**EXERCISE INSTRUCTIONS:**
After finding the line containing "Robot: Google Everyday" below, please output that line and each following one through the line containing "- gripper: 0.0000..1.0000", exactly as written.

**GIVEN DATA:**
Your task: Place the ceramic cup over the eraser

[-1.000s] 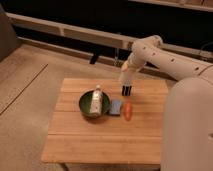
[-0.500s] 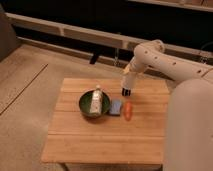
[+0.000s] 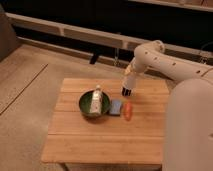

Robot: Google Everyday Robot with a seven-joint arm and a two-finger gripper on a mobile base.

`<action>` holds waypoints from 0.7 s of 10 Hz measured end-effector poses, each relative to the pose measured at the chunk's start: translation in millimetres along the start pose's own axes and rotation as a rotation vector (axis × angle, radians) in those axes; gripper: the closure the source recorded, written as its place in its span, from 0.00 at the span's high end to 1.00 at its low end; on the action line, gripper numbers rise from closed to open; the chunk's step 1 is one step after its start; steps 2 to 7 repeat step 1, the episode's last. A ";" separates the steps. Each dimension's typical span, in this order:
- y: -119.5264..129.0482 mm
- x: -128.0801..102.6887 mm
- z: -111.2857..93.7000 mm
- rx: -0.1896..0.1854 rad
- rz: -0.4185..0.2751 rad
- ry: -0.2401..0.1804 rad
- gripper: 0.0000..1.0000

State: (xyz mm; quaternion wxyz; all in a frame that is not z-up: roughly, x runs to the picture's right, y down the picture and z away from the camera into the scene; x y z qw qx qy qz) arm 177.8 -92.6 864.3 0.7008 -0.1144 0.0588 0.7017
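Note:
My gripper [image 3: 130, 74] hangs at the end of the white arm over the back right part of the wooden table [image 3: 100, 142]. Just below it is the white ceramic cup [image 3: 128, 82], upright. The cup is straight above the eraser [image 3: 126, 92], a small dark block standing on the table. The cup's lower edge seems to meet the top of the eraser. I cannot tell how the gripper holds the cup.
A dark green bowl [image 3: 90, 106] stands mid-table with a white bottle [image 3: 97, 97] leaning in it. A flat light-blue pad [image 3: 116, 107] and an orange carrot-shaped thing [image 3: 128, 111] lie right of the bowl, in front of the eraser. My white body [image 3: 192, 130] fills the right side.
The arm has come down a little, bringing the cup lower onto the eraser. Nothing else on the table has moved.

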 end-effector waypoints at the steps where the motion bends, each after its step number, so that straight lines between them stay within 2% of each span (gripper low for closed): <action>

**EXERCISE ANSWER:**
Robot: Google Everyday Robot with a seven-joint arm and a two-finger gripper on a mobile base.

`<action>` holds waypoints from 0.7 s of 10 Hz measured end-effector poses, each relative to the pose measured at the chunk's start: translation in millimetres along the start pose's own axes and rotation as a rotation vector (axis × angle, radians) in those axes; gripper: the closure the source recorded, written as its place in its span, from 0.00 at the span's high end to 1.00 at its low end; on the action line, gripper numbers rise from closed to open; the chunk's step 1 is one step after its start; steps 2 to 7 repeat step 1, the episode's last. A ";" separates the steps. Each dimension's typical span, in this order:
- y: -119.5264..129.0482 mm
- x: -128.0801..102.6887 mm
- z: -111.2857..93.7000 mm
- rx: -0.1896..0.1854 rad
- rz: -0.4185..0.2751 rad
- ry: -0.2401..0.1804 rad
- gripper: 0.0000..1.0000

The requested output has been given in full.